In a posting dated March 21, 2017, for a sales manager position, the first two bullet points in the “Who You Are” section read:
“You are driven, Self-driven and goal-oriented. You are resilient, mentally tough.”
Other bullet points also read:
“You don’t wait for anyone to give you anything—you make it, build it, finish it. You know opportunity is disguised as hard work.”
The way the ideal candidate is described reflects the egotistical personality and self- serving approach (as opposed to a collaborative one) needed in order to succeed according to Uber’s standards at the time. It is important to note that those are soft skills/personal attributes and not technical skills.

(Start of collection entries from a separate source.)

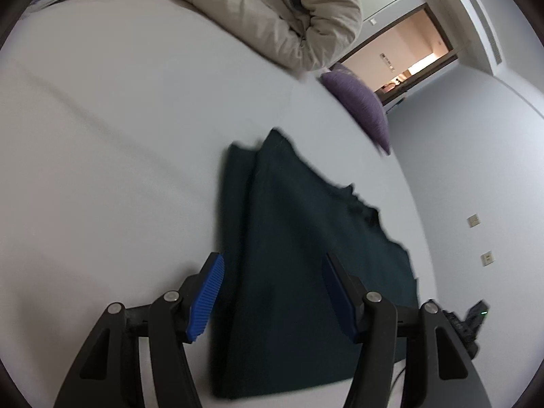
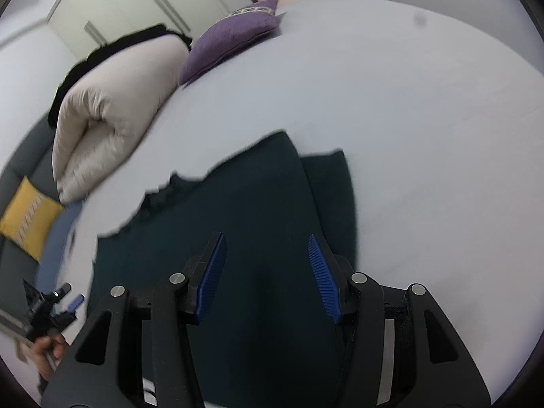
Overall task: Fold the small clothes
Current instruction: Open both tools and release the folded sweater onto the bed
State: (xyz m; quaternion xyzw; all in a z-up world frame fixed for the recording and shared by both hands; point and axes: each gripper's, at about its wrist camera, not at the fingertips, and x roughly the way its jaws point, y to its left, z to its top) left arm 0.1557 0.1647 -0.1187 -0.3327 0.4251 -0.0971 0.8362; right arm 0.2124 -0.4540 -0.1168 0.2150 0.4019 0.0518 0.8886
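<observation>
fold step | dark green folded cloth garment (image 1: 306,255) on white bed sheet (image 1: 119,119) | left gripper (image 1: 272,292) and right gripper (image 2: 265,275) gape empty over garment | I pinch matching corners, lift evenly

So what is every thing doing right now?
dark green garment: lying partly folded on the bed, not gripped.
left hand-held gripper: open, empty.
right hand-held gripper: open, empty.
beige duvet: bunched up.
purple cushion: lying at the bed's edge.

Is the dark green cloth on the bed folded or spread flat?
Folded: the dark green cloth shows one layer lying over another, a strip of the lower one exposed.
</observation>
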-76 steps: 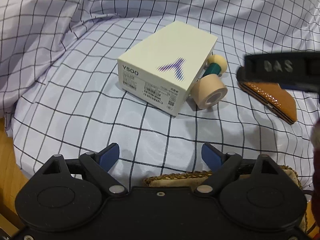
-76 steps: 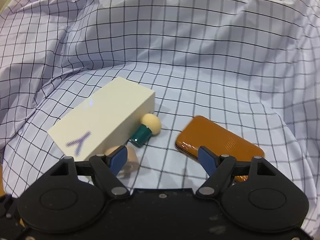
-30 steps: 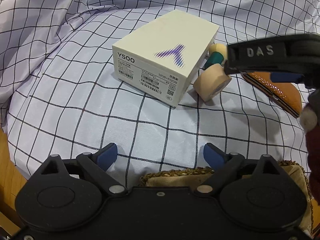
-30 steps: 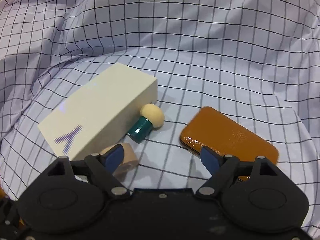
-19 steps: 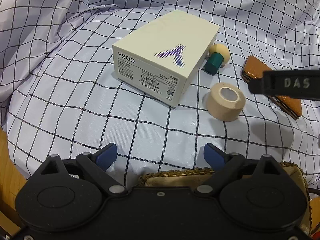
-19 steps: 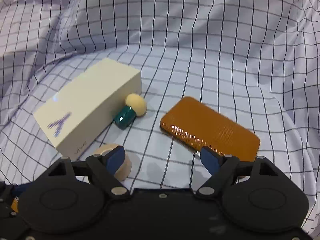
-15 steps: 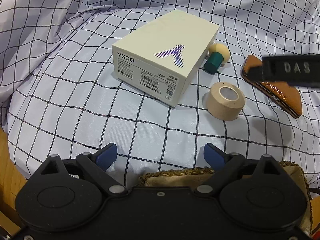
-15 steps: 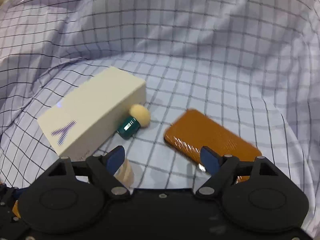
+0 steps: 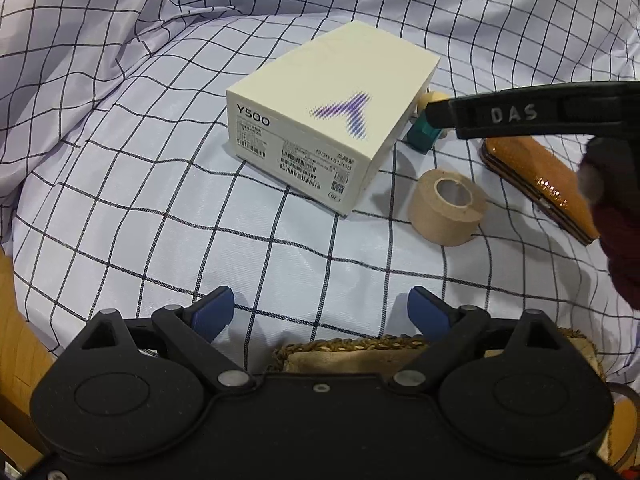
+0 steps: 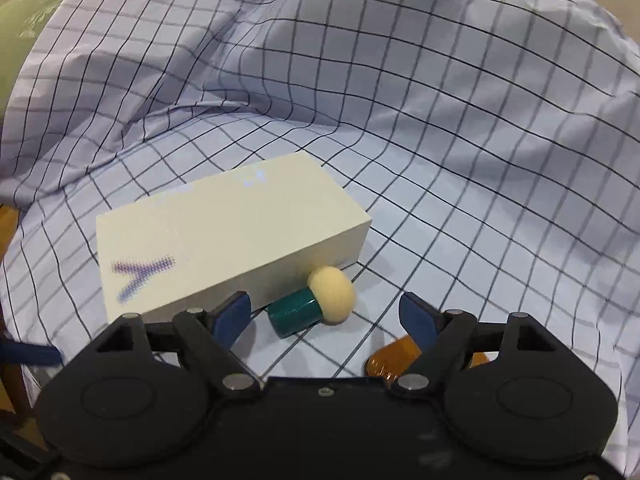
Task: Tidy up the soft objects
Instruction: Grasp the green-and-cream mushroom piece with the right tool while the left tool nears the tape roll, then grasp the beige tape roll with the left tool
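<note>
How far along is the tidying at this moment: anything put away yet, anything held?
Nothing looks put away: the box, tape roll, mushroom-shaped sponge and orange case all lie loose on the checked cloth. Neither the left gripper nor the right gripper holds anything; the right frames the sponge, untouched. Everything remains.

Bright, even indoor light with soft shadows; fisheye bending at edges, right wrist view motion-blurred.

Tape roll [image 9: 447, 213] now flat — right tool [image 10: 326, 316] over mushroom [image 10: 314, 306].
</note>
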Demonstrator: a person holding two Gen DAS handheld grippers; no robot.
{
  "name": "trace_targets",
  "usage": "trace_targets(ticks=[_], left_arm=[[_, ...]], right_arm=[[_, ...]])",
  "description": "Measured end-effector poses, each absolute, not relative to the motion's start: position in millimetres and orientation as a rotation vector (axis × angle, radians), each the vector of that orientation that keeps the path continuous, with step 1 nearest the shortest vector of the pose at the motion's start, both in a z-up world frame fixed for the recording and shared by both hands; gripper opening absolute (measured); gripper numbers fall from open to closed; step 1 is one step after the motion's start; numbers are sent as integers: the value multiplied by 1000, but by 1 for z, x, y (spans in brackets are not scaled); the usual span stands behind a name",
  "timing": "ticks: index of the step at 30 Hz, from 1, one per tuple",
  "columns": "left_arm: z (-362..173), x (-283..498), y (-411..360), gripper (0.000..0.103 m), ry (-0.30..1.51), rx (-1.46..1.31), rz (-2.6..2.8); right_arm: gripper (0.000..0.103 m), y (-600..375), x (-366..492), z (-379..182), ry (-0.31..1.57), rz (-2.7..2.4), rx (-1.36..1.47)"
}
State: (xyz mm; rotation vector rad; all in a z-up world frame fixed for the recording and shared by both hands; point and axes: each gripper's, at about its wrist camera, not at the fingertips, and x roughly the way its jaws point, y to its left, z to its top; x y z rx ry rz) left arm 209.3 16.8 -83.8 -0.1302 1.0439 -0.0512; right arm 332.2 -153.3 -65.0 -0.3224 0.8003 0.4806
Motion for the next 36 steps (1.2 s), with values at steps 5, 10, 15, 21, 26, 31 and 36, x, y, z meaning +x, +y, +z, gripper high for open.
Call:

On May 16, after its debacle, Uber posted a job for a global claims director.  The “What You’ll Do” section of the position read in part as follows:
“Foster a culture that values critical thinking and problem solving, and encourage constructive feedback, engagement, inclusion and diversity at all levels.”
This indicates a bottom-up shift that one hopes will be applied throughout the organization going forward.
It is important to think about the type of people you want to recruit and not just the skills they need to possess to do the job. Describing these attributes within the job description is a powerful way to attract those candidates with the soft skills your company needs. The candidate who does not have the personal attributes suited to the company’s culture will not be good fit.
One can only hope that Uber’s new management will genuinely empower and support its HR team in the areas of hiring and accountability so that it can recruit the right kind of employees and exit the detractors.
An employee who meshes well with the company culture will be more likely to stay longer and have a lasting positive impact on the organization—and will most likely not wind up becoming an HR problem.
As of this writing, after some additional scanning, it appears that the Uber recruiting team has yet to update all of its job postings to reflect more clearly its new values, but doing so represents a vital start toward driving change from the top as well as the bottom.
Florence Richard is a director of HR at an asset management firm in Sausalito, California. She has 20 years of HR experience.